Why are comparative effectiveness studies like this one so rare?

Drug companies run many trials, but those trials are typically designed to test the company’s drug versus a placebo or the “standard-of-care” to gain FDA approval. They don’t usually test their drug versus another competitor’s drug. To understand the relative benefits and risks of medications, you need to run an independent, comparative effectiveness study. It’s a credit to the NIH that they funded GRADE, a multicenter, long-duration comparative effectiveness trial. Of note, pharma did contribute substantial support in the form of donated medications. However, such studies addressing major public health questions would not be answered without NIH support.

Where does this research go from here? What are the next steps?

We are continuing to do follow-up analyses and will publish many more papers with GRADE data. One of the most successful aspects of this trial was that we were able to recruit a diverse population (19.8% Black and 18.6% Hispanic or Latinx), so we can now look at the data across racial and ethnic groups. We are also looking at a host of baseline factors, such as demographic factors like age, sex and weight, social determinants of health, and clinical parameters including the levels of insulin sensitivity and resistance. Analyses of the relative impact of the medications on quality-of-life and health economic analyses are also ongoing. These additional analyses will help us determine more precisely who benefits more from one drug versus another.

So ultimately, the goal is more individualized care for type 2 diabetes?

Yes. Diabetes is one of the most common chronic diseases worldwide. Type I diabetes is treated differently than type 2 diabetes, but we tend to treat all people with type 2 diabetes similarly. That’s because we still do not have great identifiers to pick out different subgroups with type 2 diabetes. Going forward, we’re interested in studying the heterogeneity of type 2 diabetes, with the hope that we can identify specific subgroups, perhaps based on genetics, metabolic profiles, or other factors or combinations of factors, that can then lead to treatment that is more personalized and potentially much more effective and efficient.

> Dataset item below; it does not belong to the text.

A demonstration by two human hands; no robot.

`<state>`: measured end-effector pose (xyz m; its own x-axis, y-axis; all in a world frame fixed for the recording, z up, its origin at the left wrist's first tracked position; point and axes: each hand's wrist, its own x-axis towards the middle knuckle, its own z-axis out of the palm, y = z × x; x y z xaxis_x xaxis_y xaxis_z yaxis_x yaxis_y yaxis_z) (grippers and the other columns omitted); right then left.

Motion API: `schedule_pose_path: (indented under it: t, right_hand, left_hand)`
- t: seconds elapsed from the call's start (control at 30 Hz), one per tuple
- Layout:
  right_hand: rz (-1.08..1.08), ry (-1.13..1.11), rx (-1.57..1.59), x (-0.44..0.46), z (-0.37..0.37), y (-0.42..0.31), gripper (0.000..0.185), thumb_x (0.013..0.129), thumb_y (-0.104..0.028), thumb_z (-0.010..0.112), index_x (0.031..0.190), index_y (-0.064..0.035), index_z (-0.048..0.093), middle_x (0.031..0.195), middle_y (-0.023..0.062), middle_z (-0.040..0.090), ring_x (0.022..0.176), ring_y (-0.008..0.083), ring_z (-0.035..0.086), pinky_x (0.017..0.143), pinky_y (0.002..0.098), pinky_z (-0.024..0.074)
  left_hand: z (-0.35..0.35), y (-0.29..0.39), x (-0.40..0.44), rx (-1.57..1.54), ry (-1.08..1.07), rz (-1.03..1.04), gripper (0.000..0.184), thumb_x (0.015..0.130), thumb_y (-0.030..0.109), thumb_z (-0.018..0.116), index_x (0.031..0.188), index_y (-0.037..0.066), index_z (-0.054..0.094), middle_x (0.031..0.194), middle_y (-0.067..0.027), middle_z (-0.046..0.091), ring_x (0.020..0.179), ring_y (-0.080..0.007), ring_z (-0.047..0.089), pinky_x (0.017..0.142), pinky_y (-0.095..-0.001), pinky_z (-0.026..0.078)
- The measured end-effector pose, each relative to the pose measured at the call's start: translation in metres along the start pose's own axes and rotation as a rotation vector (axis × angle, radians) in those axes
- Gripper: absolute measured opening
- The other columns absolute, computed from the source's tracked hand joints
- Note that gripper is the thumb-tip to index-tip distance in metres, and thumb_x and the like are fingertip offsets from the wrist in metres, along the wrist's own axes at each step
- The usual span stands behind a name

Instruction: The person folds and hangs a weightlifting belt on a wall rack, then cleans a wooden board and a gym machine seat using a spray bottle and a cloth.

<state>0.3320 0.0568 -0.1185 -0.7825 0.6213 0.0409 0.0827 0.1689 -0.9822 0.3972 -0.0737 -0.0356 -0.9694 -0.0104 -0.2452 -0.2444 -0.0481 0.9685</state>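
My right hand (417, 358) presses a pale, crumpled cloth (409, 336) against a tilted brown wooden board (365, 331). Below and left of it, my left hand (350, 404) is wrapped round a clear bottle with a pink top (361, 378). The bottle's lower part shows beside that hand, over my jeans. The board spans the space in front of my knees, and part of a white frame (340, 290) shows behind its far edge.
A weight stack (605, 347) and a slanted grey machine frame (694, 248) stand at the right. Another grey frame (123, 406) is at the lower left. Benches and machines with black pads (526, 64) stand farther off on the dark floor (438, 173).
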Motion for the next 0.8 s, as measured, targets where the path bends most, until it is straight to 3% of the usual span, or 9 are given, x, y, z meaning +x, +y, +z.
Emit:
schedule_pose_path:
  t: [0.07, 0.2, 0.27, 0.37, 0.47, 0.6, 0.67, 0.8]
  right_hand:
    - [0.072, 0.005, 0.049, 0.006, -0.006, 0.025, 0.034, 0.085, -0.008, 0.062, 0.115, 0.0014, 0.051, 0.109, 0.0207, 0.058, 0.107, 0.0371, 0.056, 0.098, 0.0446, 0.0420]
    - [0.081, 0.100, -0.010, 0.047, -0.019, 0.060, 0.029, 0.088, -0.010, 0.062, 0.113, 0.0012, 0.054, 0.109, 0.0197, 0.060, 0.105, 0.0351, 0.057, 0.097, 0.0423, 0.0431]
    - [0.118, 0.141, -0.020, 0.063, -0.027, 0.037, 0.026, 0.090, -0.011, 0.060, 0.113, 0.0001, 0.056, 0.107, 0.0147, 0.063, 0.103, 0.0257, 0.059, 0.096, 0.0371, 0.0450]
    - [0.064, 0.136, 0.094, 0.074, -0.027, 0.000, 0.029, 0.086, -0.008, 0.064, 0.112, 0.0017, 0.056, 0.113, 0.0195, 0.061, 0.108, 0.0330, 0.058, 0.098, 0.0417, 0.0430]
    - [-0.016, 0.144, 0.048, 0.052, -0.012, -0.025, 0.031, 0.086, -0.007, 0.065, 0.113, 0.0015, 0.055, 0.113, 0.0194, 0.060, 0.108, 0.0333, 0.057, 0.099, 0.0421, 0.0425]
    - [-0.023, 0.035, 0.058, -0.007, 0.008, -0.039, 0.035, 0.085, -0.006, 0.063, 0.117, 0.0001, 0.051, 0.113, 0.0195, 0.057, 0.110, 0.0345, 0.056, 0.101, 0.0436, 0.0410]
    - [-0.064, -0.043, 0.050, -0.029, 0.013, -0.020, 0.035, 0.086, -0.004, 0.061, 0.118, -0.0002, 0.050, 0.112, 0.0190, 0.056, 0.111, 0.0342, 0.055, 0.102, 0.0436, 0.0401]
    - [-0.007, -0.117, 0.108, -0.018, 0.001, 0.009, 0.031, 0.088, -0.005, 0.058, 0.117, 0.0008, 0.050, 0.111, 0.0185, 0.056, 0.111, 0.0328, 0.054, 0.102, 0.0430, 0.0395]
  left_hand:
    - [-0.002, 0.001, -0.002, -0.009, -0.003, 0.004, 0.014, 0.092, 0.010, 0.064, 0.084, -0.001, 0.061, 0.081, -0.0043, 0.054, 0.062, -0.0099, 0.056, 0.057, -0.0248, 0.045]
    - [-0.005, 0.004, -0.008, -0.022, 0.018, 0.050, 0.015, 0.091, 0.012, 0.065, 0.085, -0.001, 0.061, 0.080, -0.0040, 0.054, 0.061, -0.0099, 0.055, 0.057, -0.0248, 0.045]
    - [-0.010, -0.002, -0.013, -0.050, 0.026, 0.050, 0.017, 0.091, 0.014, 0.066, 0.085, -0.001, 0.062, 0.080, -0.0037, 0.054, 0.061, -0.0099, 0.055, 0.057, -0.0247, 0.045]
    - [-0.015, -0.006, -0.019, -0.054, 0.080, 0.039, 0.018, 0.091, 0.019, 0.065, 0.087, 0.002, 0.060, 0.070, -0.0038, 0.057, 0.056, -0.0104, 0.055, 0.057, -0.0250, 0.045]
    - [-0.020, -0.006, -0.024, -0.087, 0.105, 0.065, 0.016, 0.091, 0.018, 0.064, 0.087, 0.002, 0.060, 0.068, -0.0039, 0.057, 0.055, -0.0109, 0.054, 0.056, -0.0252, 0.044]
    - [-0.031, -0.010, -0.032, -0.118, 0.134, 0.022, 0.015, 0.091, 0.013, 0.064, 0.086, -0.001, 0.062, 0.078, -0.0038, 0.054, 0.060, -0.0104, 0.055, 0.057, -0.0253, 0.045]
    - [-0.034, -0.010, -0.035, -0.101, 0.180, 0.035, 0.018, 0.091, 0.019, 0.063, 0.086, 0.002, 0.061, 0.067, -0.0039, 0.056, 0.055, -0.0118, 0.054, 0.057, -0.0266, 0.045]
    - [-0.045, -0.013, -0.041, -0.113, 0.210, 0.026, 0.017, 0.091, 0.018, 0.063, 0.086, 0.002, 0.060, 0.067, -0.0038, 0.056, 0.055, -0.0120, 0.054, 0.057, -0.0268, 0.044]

What advice do you have for MDs who are considering clinical research?

Becoming an MD is an extraordinary accomplishment and, sometimes, it can leave you feeling like you can do anything. However, MDs who want to go into clinical research must realize that it’s a specialized discipline that is very different from patient care or other types of experimentation. Clinical research requires specific tools, and you need the right background and training, including study design, physiology, pharmacology, and data analysis. In addition, never forget that clinical research involves experiments on human beings, which adds a level of complexity that some people find frustrating – although for me it adds a dimension to the research puzzle that I find fascinating. I’d also advise MDs to make sure that they have enough protected time so that they can succeed. By that, I mean that success in clinical research rarely occurs when the research is added to full-time clinical practice. If you want to do clinical research well, you really need to dedicate yourself to it as a full-time vocation, not as an avocation. It’s not a hobby – and of course, all research is highly competitive in terms of funding. So, if you want to be able to do the research you want to do, and do it well, you need to have adequate time. You cannot give 90% to clinical and 10% to research. It just won’t work.

What do you do outside of clinical research to “recharge your batteries?”

The first thing I would say is that I’ve been really blessed. I’ve been doing clinical research for almost 50 years, and I’ve loved every day of it. I’m a problem solver by nature and since clinical research is full of intrinsic problems, I’ve had a magical career that I’ve thoroughly enjoyed. Beyond that, I have a wonderful, supportive, loving family – my wife and two grown sons. I like to read, write, and play basketball – maybe a little slower now but still taking the “threes‘. I’ve devoted a lot of hours to my research, but when you really love something, recharging isn’t required very much.